◆ DIRECTIONS FOR THIS TASK
Extract each line of the data and write it out again exactly.
--------------------------------------------------
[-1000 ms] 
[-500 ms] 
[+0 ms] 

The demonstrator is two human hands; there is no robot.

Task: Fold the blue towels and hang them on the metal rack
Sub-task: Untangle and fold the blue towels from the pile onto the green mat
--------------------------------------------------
◆ TASK RESPONSE
[-1000 ms] 
[-500 ms] 
[+0 ms] 

The demonstrator is two human hands; there is no robot.

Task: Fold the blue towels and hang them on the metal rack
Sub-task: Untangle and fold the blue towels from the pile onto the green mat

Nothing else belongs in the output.